Nesse capítulo sobre a desigualdade social o que pra mim é mais marcante é como o governo autoritário de Getúlio Vargas utilizou o nacionalismo e a educação como seus trunfos.
	Algo que preciso destacar sobre esse capítulo é o que a autora diz na página 139: “Para além da manutenção desse tipo de dualismo (faculdade para classe rica x curso profissionalizante para classe ‘ralé’), o sistema educacional brasileiro, em consonância com o seu contexto, criou um curso primário voltado para um modelo de nacionalismo autoritário, então vigente. Elevar a figura do presidente Getúlio Vargas, como ‘pai da nação’, e fazer da escola uma instituição que exige que seus alunos mais ‘absorvam’ conhecimento do que se formem como cidadãos críticos era os objetivos naquele contexto”.

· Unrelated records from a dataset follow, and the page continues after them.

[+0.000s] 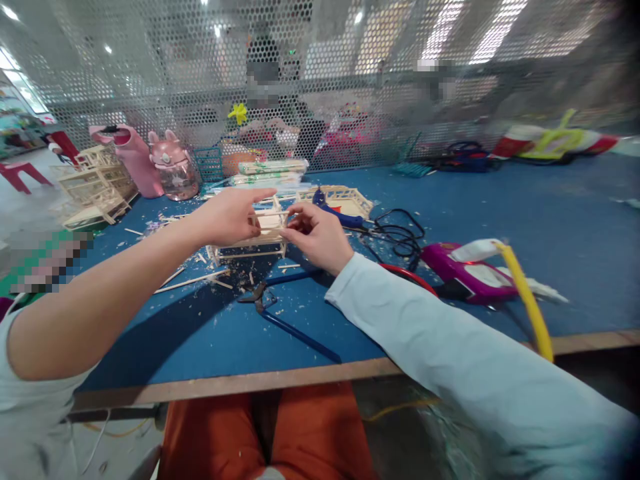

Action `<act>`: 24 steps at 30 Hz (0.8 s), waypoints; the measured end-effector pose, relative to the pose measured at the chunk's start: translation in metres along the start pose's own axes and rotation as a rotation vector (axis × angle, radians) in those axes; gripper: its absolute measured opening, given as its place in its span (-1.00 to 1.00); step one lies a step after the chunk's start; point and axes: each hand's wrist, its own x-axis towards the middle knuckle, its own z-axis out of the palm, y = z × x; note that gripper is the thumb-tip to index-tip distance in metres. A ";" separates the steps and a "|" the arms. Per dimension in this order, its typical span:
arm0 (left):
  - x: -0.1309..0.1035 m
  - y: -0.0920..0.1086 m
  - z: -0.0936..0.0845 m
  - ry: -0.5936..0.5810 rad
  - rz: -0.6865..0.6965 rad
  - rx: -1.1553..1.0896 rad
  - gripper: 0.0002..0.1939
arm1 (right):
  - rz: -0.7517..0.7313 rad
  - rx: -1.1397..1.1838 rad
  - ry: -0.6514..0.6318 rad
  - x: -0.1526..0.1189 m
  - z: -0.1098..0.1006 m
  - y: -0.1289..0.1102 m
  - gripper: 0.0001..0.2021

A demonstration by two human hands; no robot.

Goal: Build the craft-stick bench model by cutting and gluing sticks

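Observation:
A small model built of thin wooden sticks [270,221] rests on the blue tabletop in front of me. My left hand [227,217] grips its left side, the index finger stretched out above and the other fingers curled at the frame. At the model's right end, my right hand [321,237] pinches a corner with thumb and fingertips. My fingers hide parts of the frame. Just nearer to me lie blue-handled pliers [300,333], jaws pointing left. A blue glue gun [337,212] lies behind my right hand, near another stick-built piece [356,199].
Loose sticks [193,280] and scraps litter the blue table [210,360]. A finished-looking stick model [95,187], a pink bottle [136,160] and a clear pink bottle [173,170] stand left. A purple device [470,273] and black cable [400,233] lie right. Perforated metal mesh [340,80] closes the back.

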 end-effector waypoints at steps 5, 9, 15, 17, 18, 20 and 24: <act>-0.002 0.002 0.002 0.020 -0.002 0.018 -0.28 | -0.036 -0.013 -0.074 0.003 -0.003 -0.001 -0.68; -0.001 0.001 0.002 0.030 -0.016 0.020 -0.30 | -0.083 -0.123 -0.119 0.007 -0.003 -0.004 -0.76; -0.007 -0.005 -0.002 -0.026 -0.012 0.028 -0.20 | -0.003 -0.012 -0.227 0.015 -0.002 0.000 -0.82; -0.011 -0.008 0.000 0.025 -0.010 0.049 -0.20 | 0.020 0.024 -0.249 0.017 -0.003 0.000 -0.81; -0.012 -0.009 0.002 0.045 -0.011 0.051 -0.19 | 0.026 0.034 -0.255 0.017 -0.003 0.000 -0.81; -0.013 -0.009 0.005 0.069 -0.016 0.041 -0.18 | 0.029 0.032 -0.262 0.017 -0.004 -0.001 -0.80; -0.011 -0.007 0.008 0.087 -0.023 0.039 -0.22 | 0.014 -0.011 -0.260 0.016 -0.004 -0.002 -0.81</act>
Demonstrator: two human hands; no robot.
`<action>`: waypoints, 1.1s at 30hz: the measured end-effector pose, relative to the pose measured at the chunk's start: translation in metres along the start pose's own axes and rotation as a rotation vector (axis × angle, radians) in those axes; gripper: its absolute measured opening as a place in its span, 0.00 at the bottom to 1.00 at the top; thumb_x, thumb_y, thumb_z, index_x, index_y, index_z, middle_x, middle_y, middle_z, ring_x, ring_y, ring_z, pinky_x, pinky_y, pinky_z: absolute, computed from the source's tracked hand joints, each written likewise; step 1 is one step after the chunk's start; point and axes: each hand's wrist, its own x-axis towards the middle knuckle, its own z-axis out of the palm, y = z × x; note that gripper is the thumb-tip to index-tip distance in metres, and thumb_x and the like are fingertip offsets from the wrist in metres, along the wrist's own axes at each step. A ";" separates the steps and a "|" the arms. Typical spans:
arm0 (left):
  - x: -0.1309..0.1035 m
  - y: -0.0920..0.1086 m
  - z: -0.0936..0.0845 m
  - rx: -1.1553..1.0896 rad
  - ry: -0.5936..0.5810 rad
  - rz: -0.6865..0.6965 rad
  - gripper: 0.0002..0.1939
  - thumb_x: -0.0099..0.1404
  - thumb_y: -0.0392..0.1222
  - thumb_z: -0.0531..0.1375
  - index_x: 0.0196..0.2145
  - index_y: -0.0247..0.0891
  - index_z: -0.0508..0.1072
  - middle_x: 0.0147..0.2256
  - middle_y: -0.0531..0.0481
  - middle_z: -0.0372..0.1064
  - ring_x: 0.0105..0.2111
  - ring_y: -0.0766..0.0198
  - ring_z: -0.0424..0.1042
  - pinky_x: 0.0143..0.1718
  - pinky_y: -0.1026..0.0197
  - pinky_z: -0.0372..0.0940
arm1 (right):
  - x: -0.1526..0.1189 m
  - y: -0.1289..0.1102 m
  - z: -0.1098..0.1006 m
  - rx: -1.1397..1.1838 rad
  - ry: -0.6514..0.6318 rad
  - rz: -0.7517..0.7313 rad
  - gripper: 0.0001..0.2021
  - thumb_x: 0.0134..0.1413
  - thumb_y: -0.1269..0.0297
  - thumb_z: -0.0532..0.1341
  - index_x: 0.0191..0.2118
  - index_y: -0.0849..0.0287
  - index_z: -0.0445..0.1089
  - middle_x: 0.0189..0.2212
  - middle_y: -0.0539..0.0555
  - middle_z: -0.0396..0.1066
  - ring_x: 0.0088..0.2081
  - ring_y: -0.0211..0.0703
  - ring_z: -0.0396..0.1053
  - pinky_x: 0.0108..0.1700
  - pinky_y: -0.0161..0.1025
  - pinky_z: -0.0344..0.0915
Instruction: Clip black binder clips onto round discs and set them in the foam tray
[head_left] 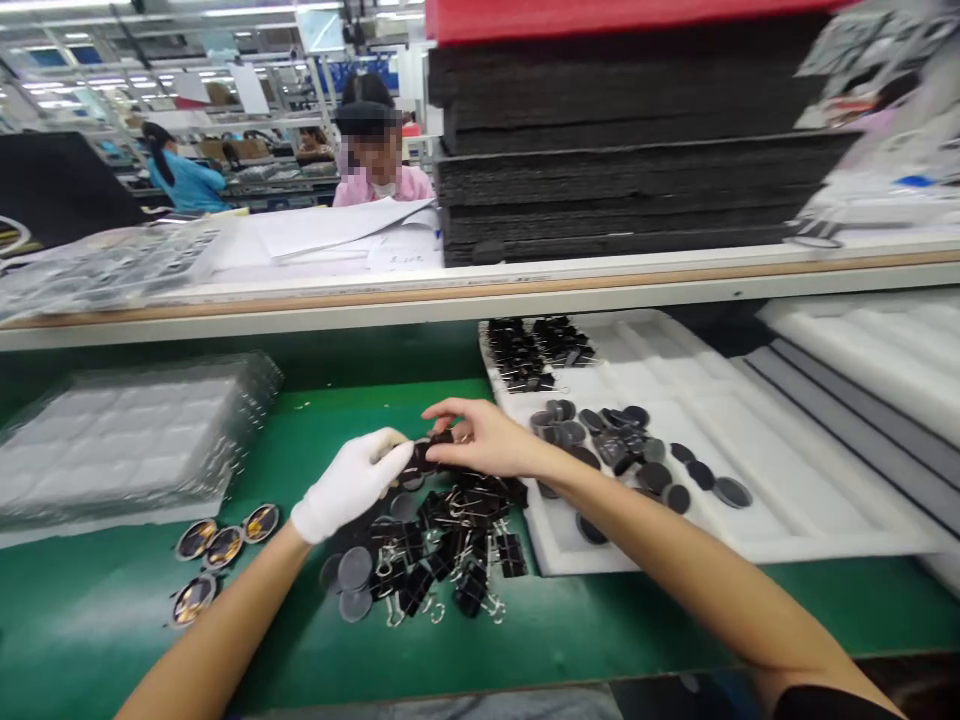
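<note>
My left hand [352, 485], in a white glove, pinches a dark round disc [421, 456] above the green bench. My bare right hand [491, 438] meets it from the other side, thumb and fingers closed round a small dark piece at the disc's edge; its kind is partly hidden. Just below both hands lies a pile of black binder clips [457, 540] with silver wire handles. Several grey translucent discs [355, 568] rest at the pile's left side. Farther left are several round pieces [225, 547] with dark and amber patterned faces.
A white foam tray [720, 420] to the right carries loose dark discs [654, 476] and more binder clips [517, 355]. Clear plastic trays [120, 430] are stacked at left. Above runs a shelf edge [480, 290] bearing black foam sheets [637, 150] and papers. Other people sit beyond.
</note>
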 end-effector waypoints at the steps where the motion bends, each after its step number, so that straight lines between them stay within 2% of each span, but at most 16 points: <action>1: -0.002 0.004 0.004 0.050 -0.017 0.020 0.22 0.71 0.62 0.50 0.37 0.42 0.72 0.23 0.56 0.68 0.23 0.63 0.67 0.27 0.61 0.63 | -0.009 -0.002 -0.005 -0.036 -0.032 -0.026 0.18 0.52 0.61 0.71 0.49 0.57 0.76 0.42 0.53 0.78 0.35 0.40 0.74 0.40 0.38 0.71; 4: -0.006 0.008 0.008 0.121 -0.026 0.106 0.21 0.74 0.54 0.45 0.46 0.44 0.73 0.28 0.54 0.73 0.29 0.61 0.73 0.36 0.58 0.68 | -0.030 -0.005 -0.034 -0.175 -0.032 -0.114 0.11 0.58 0.66 0.66 0.47 0.55 0.77 0.45 0.54 0.78 0.45 0.44 0.74 0.49 0.43 0.70; 7: -0.003 0.002 0.001 0.191 0.074 0.136 0.22 0.73 0.54 0.45 0.52 0.45 0.72 0.33 0.53 0.76 0.35 0.59 0.75 0.41 0.56 0.69 | -0.044 0.010 -0.091 -0.255 0.153 -0.108 0.09 0.61 0.67 0.62 0.46 0.54 0.75 0.47 0.54 0.77 0.51 0.46 0.73 0.56 0.47 0.68; 9: 0.002 -0.004 -0.007 0.229 0.130 0.121 0.23 0.73 0.57 0.46 0.52 0.45 0.73 0.34 0.52 0.76 0.36 0.58 0.76 0.42 0.56 0.70 | -0.050 0.032 -0.137 -0.305 0.290 -0.048 0.09 0.60 0.64 0.63 0.45 0.55 0.75 0.48 0.54 0.77 0.51 0.47 0.73 0.56 0.47 0.68; 12: 0.008 -0.013 -0.015 0.244 0.168 0.092 0.25 0.72 0.60 0.46 0.51 0.45 0.74 0.34 0.51 0.77 0.36 0.58 0.76 0.42 0.57 0.70 | -0.054 0.075 -0.196 -0.337 0.440 0.024 0.12 0.58 0.66 0.62 0.47 0.61 0.75 0.50 0.62 0.77 0.52 0.52 0.74 0.57 0.51 0.68; 15: 0.010 -0.016 -0.017 0.248 0.162 0.063 0.26 0.72 0.61 0.46 0.50 0.45 0.75 0.34 0.51 0.78 0.37 0.57 0.77 0.42 0.57 0.70 | -0.055 0.115 -0.225 -0.362 0.510 0.068 0.13 0.57 0.66 0.62 0.47 0.64 0.75 0.50 0.66 0.77 0.52 0.55 0.74 0.58 0.53 0.68; 19: 0.008 -0.014 -0.016 0.243 0.117 0.035 0.27 0.72 0.61 0.46 0.52 0.45 0.75 0.37 0.51 0.79 0.38 0.58 0.77 0.43 0.58 0.70 | -0.053 0.147 -0.226 -0.408 0.498 0.078 0.13 0.58 0.62 0.63 0.47 0.61 0.76 0.50 0.63 0.77 0.53 0.54 0.74 0.59 0.52 0.67; 24: 0.010 -0.013 -0.012 0.203 0.104 0.056 0.26 0.73 0.60 0.46 0.50 0.43 0.76 0.39 0.51 0.79 0.36 0.60 0.77 0.41 0.60 0.70 | -0.046 0.159 -0.211 -0.540 0.468 0.101 0.12 0.55 0.56 0.67 0.44 0.55 0.79 0.48 0.59 0.79 0.54 0.59 0.72 0.60 0.60 0.62; 27: 0.014 -0.013 -0.012 0.247 0.107 0.088 0.27 0.74 0.59 0.44 0.50 0.42 0.76 0.39 0.50 0.80 0.36 0.60 0.78 0.41 0.59 0.71 | -0.047 0.149 -0.206 -0.647 0.537 0.138 0.18 0.55 0.52 0.68 0.48 0.55 0.79 0.50 0.64 0.77 0.57 0.68 0.67 0.60 0.68 0.57; 30: 0.006 -0.015 -0.025 0.506 0.092 0.175 0.27 0.73 0.59 0.47 0.54 0.42 0.76 0.47 0.47 0.80 0.45 0.53 0.78 0.49 0.53 0.70 | -0.063 0.125 -0.205 -0.684 0.552 0.164 0.28 0.57 0.46 0.65 0.57 0.59 0.74 0.52 0.70 0.74 0.56 0.69 0.68 0.55 0.66 0.62; 31: -0.001 -0.018 -0.032 0.600 0.104 0.203 0.27 0.73 0.59 0.48 0.54 0.42 0.76 0.49 0.46 0.79 0.47 0.50 0.78 0.51 0.50 0.69 | -0.073 0.117 -0.204 -0.671 0.510 0.164 0.28 0.58 0.44 0.64 0.57 0.59 0.74 0.51 0.69 0.75 0.52 0.65 0.72 0.52 0.61 0.66; 33: -0.025 -0.029 -0.051 0.701 0.197 0.223 0.26 0.73 0.57 0.49 0.55 0.40 0.75 0.52 0.44 0.77 0.50 0.49 0.76 0.54 0.49 0.67 | -0.098 0.106 -0.200 -0.623 0.324 0.167 0.24 0.56 0.44 0.66 0.52 0.54 0.79 0.47 0.66 0.78 0.45 0.57 0.77 0.46 0.51 0.71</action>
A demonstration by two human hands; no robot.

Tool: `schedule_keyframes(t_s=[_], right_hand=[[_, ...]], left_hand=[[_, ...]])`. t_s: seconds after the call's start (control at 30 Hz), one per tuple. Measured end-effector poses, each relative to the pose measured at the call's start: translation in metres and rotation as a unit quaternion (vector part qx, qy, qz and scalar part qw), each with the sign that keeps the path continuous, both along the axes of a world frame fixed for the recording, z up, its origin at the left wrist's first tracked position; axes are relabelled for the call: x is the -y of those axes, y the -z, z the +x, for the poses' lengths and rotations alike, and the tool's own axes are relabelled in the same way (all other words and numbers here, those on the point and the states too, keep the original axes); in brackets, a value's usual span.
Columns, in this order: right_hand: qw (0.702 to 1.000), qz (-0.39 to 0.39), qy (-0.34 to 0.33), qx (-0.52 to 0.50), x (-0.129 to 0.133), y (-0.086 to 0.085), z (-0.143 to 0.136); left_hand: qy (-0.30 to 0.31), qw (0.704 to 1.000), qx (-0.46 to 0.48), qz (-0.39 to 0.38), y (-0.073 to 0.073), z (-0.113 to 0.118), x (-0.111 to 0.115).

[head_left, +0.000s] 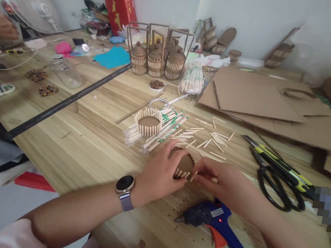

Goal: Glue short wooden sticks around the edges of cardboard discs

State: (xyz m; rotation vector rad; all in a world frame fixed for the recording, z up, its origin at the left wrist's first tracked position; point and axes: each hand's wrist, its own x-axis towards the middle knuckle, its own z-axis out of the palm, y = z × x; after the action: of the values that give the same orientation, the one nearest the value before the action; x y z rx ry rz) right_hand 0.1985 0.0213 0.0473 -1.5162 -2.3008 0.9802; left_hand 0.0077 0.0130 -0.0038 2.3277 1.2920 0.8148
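White bowl (156, 89) holds brown beads (156, 84).
Left hand (160, 175) curls around brown disc (184, 164); right hand (222, 178) pinches one short stick (194, 176).

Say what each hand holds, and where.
Left hand: the round brown base, by its edge. Right hand: a short stick, pinched; exact spot unclear.

A craft workshop: glue gun (221, 222), scissors (260, 162), cardboard (255, 94) and loose sticks (219, 138) lie on a wooden table (86, 145)
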Motion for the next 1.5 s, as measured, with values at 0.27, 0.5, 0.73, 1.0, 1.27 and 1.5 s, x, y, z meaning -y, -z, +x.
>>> schedule_keyframes(t_s=[0.27,0.5,0.73,1.0,1.27,1.5], right_hand=[[1.000,0.007,-0.009,-0.011,0.001,0.002,-0.005],[0.999,0.023,-0.013,-0.019,0.002,0.008,-0.003],[0.999,0.042,-0.013,-0.027,0.001,0.016,-0.002],[0.998,0.054,-0.010,-0.026,0.000,0.019,-0.003],[0.997,0.067,-0.013,-0.032,0.002,0.021,-0.003],[0.997,0.075,-0.018,-0.027,0.002,0.019,-0.003]], left_hand=[[0.006,1.000,0.001,-0.005,0.000,-0.001,-0.001],[0.004,1.000,0.009,0.006,0.002,0.000,-0.001],[0.006,1.000,0.008,0.008,0.002,0.000,-0.001],[0.011,1.000,0.009,0.004,0.001,0.000,-0.002],[0.005,1.000,0.008,0.002,0.001,0.000,-0.002],[0.004,1.000,0.002,0.003,0.001,0.000,-0.002]])
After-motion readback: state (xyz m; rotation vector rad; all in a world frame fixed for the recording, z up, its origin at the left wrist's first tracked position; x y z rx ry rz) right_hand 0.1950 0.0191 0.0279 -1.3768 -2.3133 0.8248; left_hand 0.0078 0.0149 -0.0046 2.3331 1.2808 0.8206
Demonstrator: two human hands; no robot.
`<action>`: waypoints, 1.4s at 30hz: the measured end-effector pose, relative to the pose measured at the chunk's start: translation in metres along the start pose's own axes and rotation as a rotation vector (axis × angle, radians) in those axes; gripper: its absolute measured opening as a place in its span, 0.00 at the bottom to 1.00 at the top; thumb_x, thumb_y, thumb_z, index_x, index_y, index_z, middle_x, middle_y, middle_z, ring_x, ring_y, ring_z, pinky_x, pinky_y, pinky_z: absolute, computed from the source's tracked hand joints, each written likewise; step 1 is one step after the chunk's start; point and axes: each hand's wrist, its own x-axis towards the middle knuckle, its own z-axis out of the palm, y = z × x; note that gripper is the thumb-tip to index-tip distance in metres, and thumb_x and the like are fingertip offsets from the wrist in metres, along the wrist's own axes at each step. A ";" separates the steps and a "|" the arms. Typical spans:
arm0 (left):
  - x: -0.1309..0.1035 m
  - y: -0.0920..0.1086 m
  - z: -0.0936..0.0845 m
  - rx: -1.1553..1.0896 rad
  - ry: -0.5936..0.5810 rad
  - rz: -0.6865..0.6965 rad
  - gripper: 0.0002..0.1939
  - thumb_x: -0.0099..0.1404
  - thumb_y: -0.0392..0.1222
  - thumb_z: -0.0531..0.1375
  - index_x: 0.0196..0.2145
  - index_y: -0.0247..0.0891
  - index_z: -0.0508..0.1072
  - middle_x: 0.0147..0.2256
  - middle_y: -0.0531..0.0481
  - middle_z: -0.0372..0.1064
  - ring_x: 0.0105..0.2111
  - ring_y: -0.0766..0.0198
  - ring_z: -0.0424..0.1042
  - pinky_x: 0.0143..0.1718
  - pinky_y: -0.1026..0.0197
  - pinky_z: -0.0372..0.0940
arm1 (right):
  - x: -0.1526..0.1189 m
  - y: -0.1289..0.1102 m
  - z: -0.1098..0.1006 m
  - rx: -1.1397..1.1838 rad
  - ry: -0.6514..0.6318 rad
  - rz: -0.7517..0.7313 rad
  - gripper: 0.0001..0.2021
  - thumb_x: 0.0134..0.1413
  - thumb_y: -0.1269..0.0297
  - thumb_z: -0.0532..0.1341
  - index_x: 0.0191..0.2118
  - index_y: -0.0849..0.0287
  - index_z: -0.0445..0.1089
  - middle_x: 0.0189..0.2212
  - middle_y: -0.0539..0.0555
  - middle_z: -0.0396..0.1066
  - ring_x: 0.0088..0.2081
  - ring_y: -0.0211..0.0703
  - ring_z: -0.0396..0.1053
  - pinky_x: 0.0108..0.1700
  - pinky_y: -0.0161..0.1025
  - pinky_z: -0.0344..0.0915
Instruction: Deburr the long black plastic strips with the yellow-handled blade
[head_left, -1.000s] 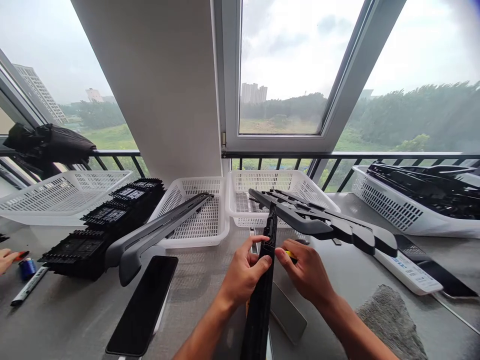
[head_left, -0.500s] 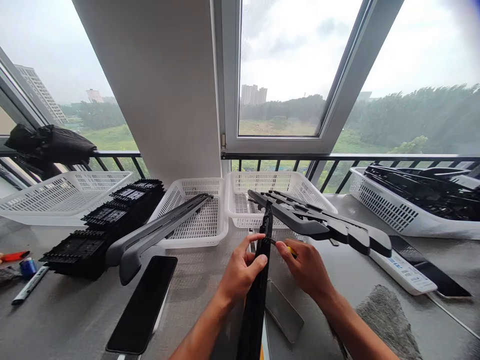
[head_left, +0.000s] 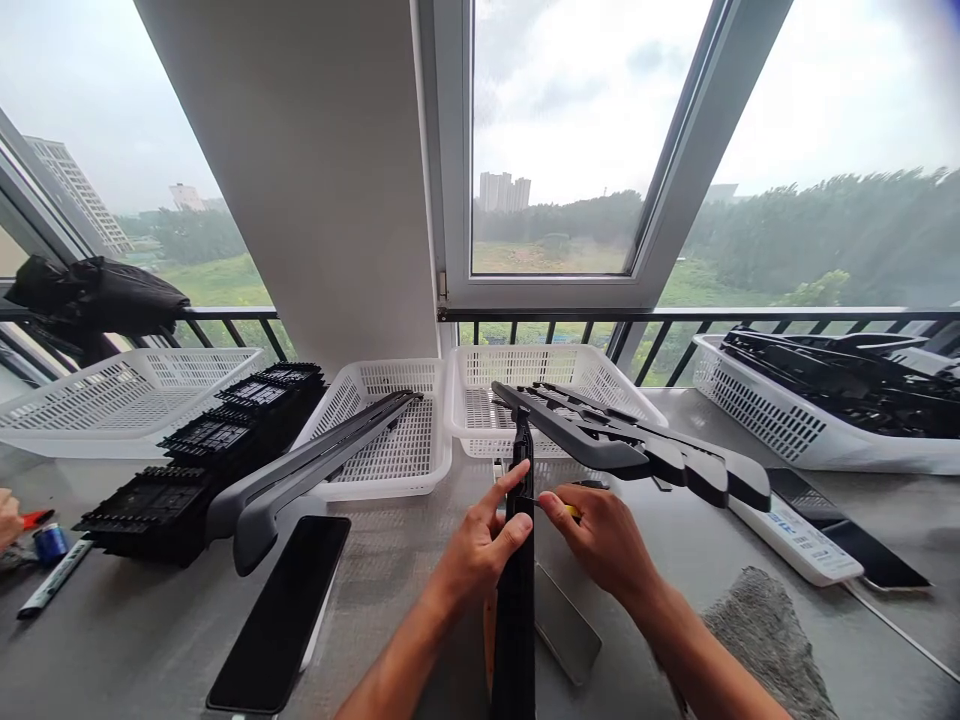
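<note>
A long black plastic trim strip point(head_left: 515, 600) points away from me, its far end near the middle basket. My left hand point(head_left: 480, 535) grips it from the left, index finger along the upper part and thumb lying across it. From the right, my right hand point(head_left: 604, 535) is closed round a utility knife point(head_left: 574, 512) with a yellow and black handle, mostly hidden in the fingers. Its thin dark tip touches the strip just above my left thumb. Beneath and right of the strip lies a grey phone-shaped slab point(head_left: 566, 625).
White baskets point(head_left: 409, 487) line the back; grey roof-rail-like parts point(head_left: 600, 455) rest over two of them. Black parts point(head_left: 847, 390) fill the right one. Left are stacked black plastic pieces point(head_left: 142, 505), a phone point(head_left: 281, 610), a marker point(head_left: 54, 578) and another person's hand point(head_left: 9, 518).
The knife tip and my right hand have shifted slightly down and left along the strip. The strip stands more upright in view. Another person's hand has appeared at the left edge.
</note>
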 end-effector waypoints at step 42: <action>-0.002 -0.006 -0.001 -0.147 -0.134 -0.069 0.53 0.63 0.41 0.63 0.81 0.53 0.47 0.45 0.46 0.82 0.34 0.53 0.78 0.38 0.54 0.73 | 0.005 0.020 -0.006 -0.112 0.158 0.167 0.42 0.65 0.20 0.46 0.23 0.53 0.70 0.19 0.53 0.70 0.23 0.46 0.65 0.30 0.39 0.52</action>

	No final deste capítulo a autora colaciona trecho do texto “A escola perfeita”, impressionantemente lindo, a escola seria um lugar festivo e onde todos aprendem. O que, segundo a autora, seria uma boa utopia diante da nossa realidade. Eu prefiro acreditar na possibilidade de uma geração consciente e comprometida.
	No capítulo seguinte – “Raça e gênero” - , não nada novo do que já estamos “cansados de saber”, Brasil sempre em primeiro como violento, intolerante com as raças e com os gêneros que são marcados para sofrer e morrer (como se não fossemos um país de negros e mestiços aos olhos do resto do mundo).
	Os demais capítulos também mostram muito do que já sabemos. Não que seja dispensável ler sobre isso, jamais! É super importante lembrar a posição que desempenhamos na nossa própria sociedade, legitimando nossos principais problemas e reclamando daquilo que nós mesmos provocamos. A mudança, a meu ver, é muito mais complexa do que a autora apresenta, mas é bom, ser lembrada sempre (considerando ser a função do historiador nos lembrar daquilo que gostaríamos de esquecer) onde estão nossos problemas e que temos, urgentemente, que tomar uma atitude para mudar isso.
	O mundo todo enfrenta uma virada democrática, as crises nos levam a acreditar em discursos vazios, sobre integridade, família e religião, sendo que a democracia está muito acima disso, diz respeito à liberdade e cidadania.